====== Records to process ======

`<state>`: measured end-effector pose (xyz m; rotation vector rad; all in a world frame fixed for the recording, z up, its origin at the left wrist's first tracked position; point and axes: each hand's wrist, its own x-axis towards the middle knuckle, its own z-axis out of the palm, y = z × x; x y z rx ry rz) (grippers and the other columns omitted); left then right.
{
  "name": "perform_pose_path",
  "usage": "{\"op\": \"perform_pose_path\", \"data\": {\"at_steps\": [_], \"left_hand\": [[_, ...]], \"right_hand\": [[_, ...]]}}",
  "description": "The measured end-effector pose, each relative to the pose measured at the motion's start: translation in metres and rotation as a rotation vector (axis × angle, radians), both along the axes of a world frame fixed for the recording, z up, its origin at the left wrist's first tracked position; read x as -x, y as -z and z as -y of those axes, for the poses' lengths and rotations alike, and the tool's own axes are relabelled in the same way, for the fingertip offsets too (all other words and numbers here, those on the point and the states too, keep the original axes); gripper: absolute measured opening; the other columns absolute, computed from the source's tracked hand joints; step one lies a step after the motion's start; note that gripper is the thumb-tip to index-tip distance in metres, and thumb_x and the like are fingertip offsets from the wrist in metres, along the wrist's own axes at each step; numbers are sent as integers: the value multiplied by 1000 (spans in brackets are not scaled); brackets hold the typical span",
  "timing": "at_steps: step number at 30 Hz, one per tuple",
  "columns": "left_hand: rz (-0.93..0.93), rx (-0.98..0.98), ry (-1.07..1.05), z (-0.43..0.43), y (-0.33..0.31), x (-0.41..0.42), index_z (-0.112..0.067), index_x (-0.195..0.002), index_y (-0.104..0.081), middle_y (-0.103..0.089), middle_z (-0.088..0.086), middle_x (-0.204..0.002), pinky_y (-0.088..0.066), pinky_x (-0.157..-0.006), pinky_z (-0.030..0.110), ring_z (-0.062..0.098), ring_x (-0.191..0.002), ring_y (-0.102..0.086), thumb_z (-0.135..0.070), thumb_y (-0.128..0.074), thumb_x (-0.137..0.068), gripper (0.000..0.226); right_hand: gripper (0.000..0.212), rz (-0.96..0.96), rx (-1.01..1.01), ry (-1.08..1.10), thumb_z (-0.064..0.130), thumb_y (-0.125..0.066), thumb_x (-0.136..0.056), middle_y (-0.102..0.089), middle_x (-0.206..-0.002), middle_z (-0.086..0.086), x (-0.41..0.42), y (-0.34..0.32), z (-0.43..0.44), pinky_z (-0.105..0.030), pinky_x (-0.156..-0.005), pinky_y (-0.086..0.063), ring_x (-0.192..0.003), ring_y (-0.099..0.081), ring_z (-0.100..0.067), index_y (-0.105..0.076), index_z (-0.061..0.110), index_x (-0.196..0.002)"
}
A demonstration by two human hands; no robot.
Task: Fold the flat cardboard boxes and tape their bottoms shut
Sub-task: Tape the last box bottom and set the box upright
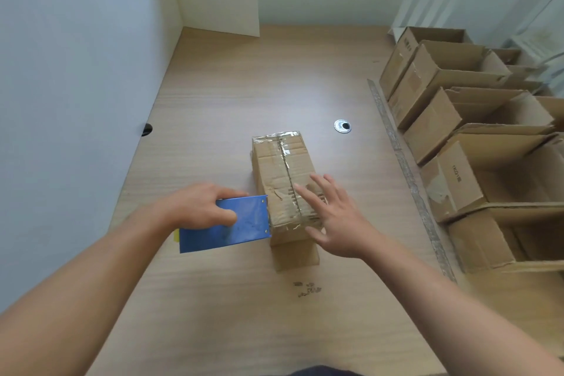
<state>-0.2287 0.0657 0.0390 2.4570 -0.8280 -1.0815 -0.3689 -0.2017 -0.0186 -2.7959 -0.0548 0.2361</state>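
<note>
1. A cardboard box point(276, 174) is seen standing near the middle of the wooden bench point(229, 85). Its flaps are closed and turned upward, and a seam runs lengthwise along the top.
2. Wrinkled clear tape is seen over the far end of the seam. More is seen over the near end, reaching the near top edge.
3. A blue tape dispenser point(241, 223) is held by the left hand point(195, 207), whose fingers point(235, 193) are curled around the blue body. The thumb is pressed on the side that faces the camera.
4. The dispenser's front edge is set against the near left corner of the box.
5. The right hand point(341, 220) is laid on the near right part of the box top. Its fingers are spread wide and straight, and nothing is gripped by them.
6. A row of folded, open boxes point(451, 107) is lined up along the right side of the bench, well apart from the middle box.
7. A long metal strip point(406, 174) is laid just beside that row, between it and the middle box.
8. A round metal grommet point(342, 126) is set into the bench beyond the box, to its right. Small dark scraps point(306, 288) are scattered nearer the person.
9. The bench is bordered on the left by a white partition point(76, 85).
</note>
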Motion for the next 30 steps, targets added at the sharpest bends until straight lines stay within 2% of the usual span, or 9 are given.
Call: {"op": "perform_pose_path", "data": {"at_steps": [4,8,10,15,18,22,25,27,30], "left_hand": [[37,46,-40,-5,5,6,-63,-110,-54,-65,-18,-87,-53,-76,36,10,-83,-62,-45,-47,-61,53],[37,64,-88,-23,15,12,-59,-130,-49,-64,-18,-107,-51,-85,32,10,-96,-59,-46,-48,-64,68],[6,84,-114,-37,17,15,-65,-131,-44,-62,-23,-111,-48,-80,23,2,-97,-57,-46,-50,-65,68],[49,49,-153,-64,15,14,-77,-124,-34,-62,-23,-105,-52,-82,28,0,-91,-58,-54,-48,-63,67],[217,-35,-121,-48,17,21,-68,-133,-24,-62,-19,-97,-50,-71,31,7,-84,-57,-56,-42,-64,73],[465,-73,-111,-11,24,31,-57,-141,-17,-59,-11,-89,-32,-58,31,19,-80,-51,-54,-41,-72,73],[563,-86,-131,-2,24,43,-52,-143,-16,-46,-8,-77,-29,-57,31,24,-77,-51,-51,-41,-78,70],[665,-100,-180,3,24,54,-49,-146,-19,-42,-5,-73,-26,-56,32,26,-71,-48,-48,-43,-82,68],[744,-140,-212,15,27,70,-40,-154,-14,-56,4,-85,-28,-59,33,31,-72,-55,-42,-45,-89,72]], "right_hand": [[68,2,99,-88,67,-37,-96,9,-166,12,-17,12,-27,-43,-121,-13,-152,15,-18,-2,52,-152],[63,209,137,-54,64,-42,-92,-33,-159,0,-12,16,-32,-50,-105,-43,-148,-26,-34,-43,36,-148],[62,272,165,-74,62,-38,-91,-44,-153,-3,-12,18,-31,-52,-97,-50,-142,-38,-38,-51,31,-143],[61,262,178,-90,60,-35,-94,-43,-153,-4,-14,19,-33,-51,-99,-49,-143,-35,-37,-52,29,-143],[62,237,162,-96,60,-34,-93,-39,-156,-3,-16,20,-33,-52,-104,-46,-146,-30,-35,-47,29,-146],[63,222,159,-107,59,-38,-94,-37,-156,-4,-16,22,-32,-52,-107,-43,-147,-28,-35,-44,27,-147],[62,214,145,-70,57,-47,-94,-36,-157,-3,-16,22,-33,-53,-110,-40,-148,-26,-34,-42,29,-149],[64,190,129,-35,64,-37,-94,-32,-160,0,-16,21,-38,-51,-110,-39,-150,-21,-30,-38,34,-151],[71,154,131,29,75,-27,-88,-25,-163,6,-15,20,-49,-49,-104,-39,-153,-14,-22,-30,44,-152]]}}
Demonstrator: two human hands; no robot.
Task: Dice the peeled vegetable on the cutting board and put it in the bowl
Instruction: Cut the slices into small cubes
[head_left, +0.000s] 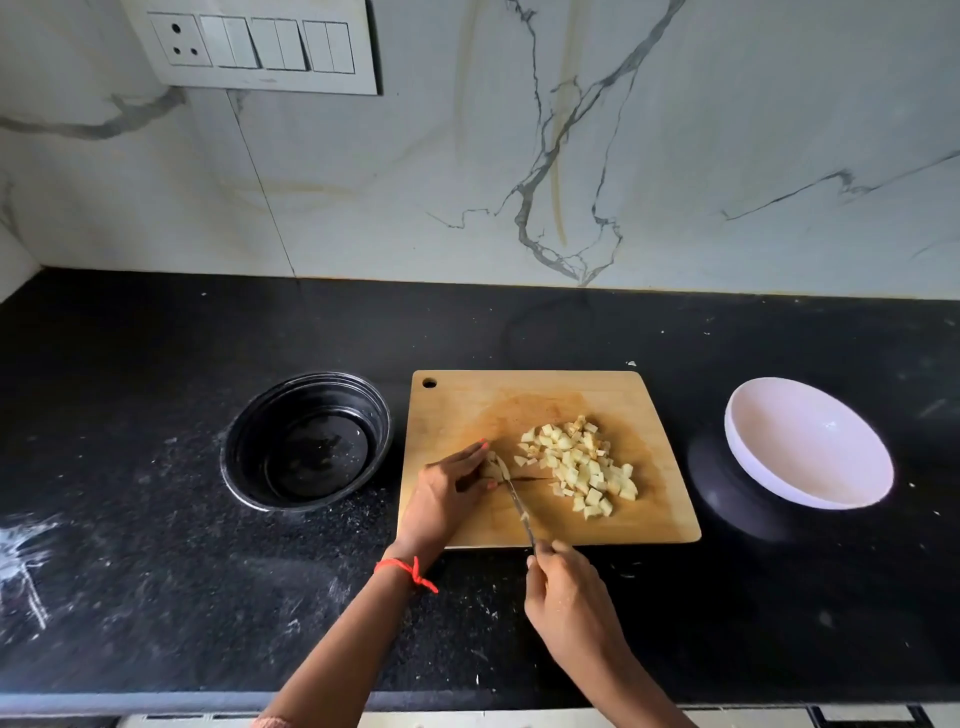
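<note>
One vegetable piece (491, 469), near the cutting board's (467, 405) left edge, sits pinched under the left hand (447, 491); the right hand (566, 592) grips the knife (519, 506), its blade against that piece.

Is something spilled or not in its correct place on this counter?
White powdery smears streak the black counter at its left end, left of the black bowl, like a half-wiped spill. One pale scrap lies off the cutting board, just past its far right corner. The diced pieces all lie on the board.
</note>
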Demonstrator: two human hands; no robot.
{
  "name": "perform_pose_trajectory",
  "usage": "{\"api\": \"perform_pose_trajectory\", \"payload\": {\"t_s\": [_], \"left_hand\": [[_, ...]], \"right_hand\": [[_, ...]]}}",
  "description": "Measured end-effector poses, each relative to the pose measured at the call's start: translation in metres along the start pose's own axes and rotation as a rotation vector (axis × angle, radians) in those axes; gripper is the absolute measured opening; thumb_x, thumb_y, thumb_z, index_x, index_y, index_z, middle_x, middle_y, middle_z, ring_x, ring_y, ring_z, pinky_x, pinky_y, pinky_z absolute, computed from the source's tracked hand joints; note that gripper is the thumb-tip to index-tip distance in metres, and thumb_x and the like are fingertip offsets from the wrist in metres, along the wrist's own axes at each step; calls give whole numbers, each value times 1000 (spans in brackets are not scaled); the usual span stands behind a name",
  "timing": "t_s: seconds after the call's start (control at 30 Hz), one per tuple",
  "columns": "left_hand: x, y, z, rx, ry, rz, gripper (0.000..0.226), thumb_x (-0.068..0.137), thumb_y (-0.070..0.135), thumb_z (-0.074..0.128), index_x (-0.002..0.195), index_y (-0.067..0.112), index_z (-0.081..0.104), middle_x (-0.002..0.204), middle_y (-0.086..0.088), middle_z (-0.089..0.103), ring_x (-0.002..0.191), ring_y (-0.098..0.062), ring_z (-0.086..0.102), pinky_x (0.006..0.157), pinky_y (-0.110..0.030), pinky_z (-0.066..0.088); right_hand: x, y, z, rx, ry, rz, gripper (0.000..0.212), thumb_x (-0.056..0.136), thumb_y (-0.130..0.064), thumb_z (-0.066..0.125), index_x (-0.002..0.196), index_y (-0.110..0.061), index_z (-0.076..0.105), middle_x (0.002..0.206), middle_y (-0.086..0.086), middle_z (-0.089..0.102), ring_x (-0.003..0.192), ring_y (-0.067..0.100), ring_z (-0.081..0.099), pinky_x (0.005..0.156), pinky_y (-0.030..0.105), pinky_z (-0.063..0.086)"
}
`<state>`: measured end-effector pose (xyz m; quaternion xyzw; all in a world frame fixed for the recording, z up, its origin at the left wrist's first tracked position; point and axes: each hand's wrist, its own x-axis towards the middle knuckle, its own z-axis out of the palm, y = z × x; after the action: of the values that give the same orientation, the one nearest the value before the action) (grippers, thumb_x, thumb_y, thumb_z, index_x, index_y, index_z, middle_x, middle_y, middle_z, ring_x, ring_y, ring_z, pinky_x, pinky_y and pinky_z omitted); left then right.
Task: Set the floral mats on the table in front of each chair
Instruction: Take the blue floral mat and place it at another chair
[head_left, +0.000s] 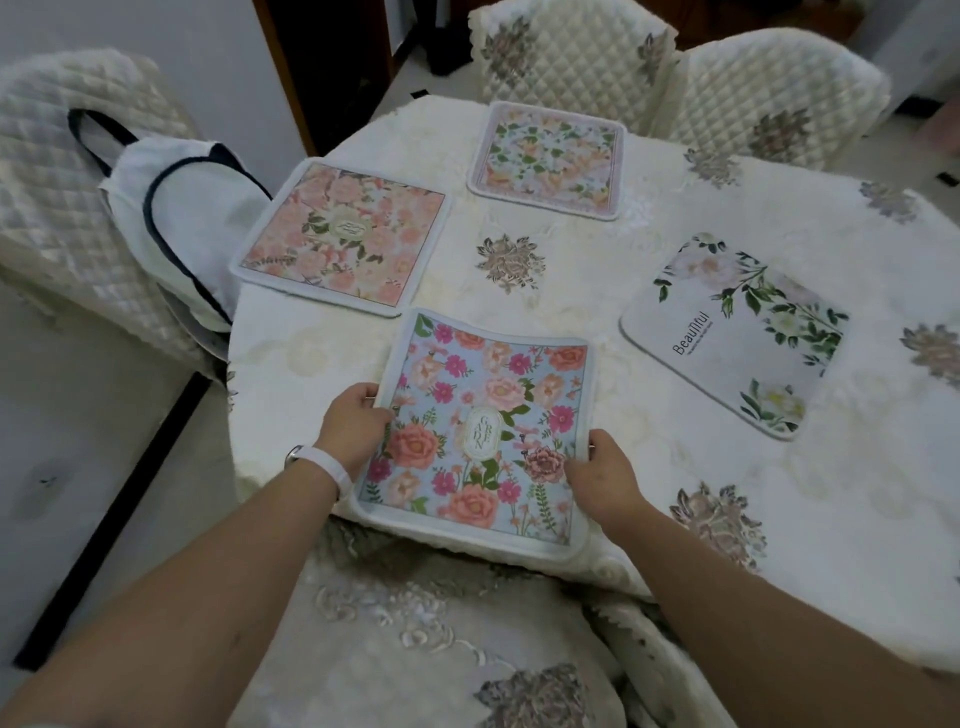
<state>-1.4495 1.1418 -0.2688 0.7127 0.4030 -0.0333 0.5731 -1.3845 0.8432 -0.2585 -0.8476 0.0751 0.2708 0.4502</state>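
- Head view: left hand (353, 426) and right hand (602, 475) each pinch a side edge of the blue floral mat (478, 431), which sits at the near edge of the table (649, 499), its far edge curling up.
- Step in hand, by judgement: placing the fourth mat. The pink mat (343, 236), the small mat (545, 161) and the white mat (737, 332) already lie flat.
- Next move calls for flattening the mat, squaring it to the near chair (441, 649), then letting go.
- Hidden: fingertips under the mat; the table's right side is cut off, so further places cannot be judged.
- A white bag (176, 218) rests on the left chair (62, 156).
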Motion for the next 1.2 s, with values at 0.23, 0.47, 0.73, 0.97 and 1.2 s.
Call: {"api": "perform_pose_trajectory", "payload": {"t_s": [0.23, 0.47, 0.73, 0.97, 1.2], "left_hand": [[2, -1, 4, 46, -35, 39, 20, 88, 9, 59, 99, 25, 62, 102, 1, 71, 91, -22, 69, 82, -45, 59], [-10, -15, -13, 380, -47, 301, 50, 86, 17, 67, 132, 23, 51, 119, 11, 60, 114, -18, 56, 87, -29, 49], [-19, -57, -45, 897, -306, 420, 110, 64, 66, 75, 151, 21, 27, 158, -2, 32, 145, -22, 28, 117, -41, 28], [-21, -62, -41, 1040, -341, 512, 128, 50, 92, 57, 153, 25, 23, 162, -5, 21, 149, -24, 18, 119, -41, 19], [-22, -56, -37, 1008, -351, 512, 121, 52, 83, 65, 152, 26, 25, 161, -7, 22, 145, -25, 24, 118, -42, 26]], "right_hand": [[5, 11, 1, -31, 59, 21, 14, 91, -17, 55, 100, -27, 53, 89, -9, 64, 77, 10, 64, 53, 22, 47], [-5, 31, -1, -253, 97, -92, 45, 85, -20, 63, 126, -23, 45, 97, -12, 58, 83, 7, 61, 64, 25, 49], [-18, 59, 1, -754, 1, -309, 84, 78, -58, 62, 147, -19, 35, 149, 10, 35, 136, 27, 33, 110, 39, 33], [-25, 77, 8, -884, -105, -277, 121, 56, -89, 51, 152, -33, 4, 164, 9, -5, 150, 24, -5, 119, 41, 7], [-28, 78, 7, -932, -125, -319, 117, 64, -78, 59, 152, -34, -5, 163, 12, -16, 150, 28, -12, 120, 42, 2]]}}
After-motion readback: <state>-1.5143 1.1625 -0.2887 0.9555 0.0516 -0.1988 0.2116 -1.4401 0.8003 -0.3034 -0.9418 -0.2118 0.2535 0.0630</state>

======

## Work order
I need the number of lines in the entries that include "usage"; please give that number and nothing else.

## Exercise response
2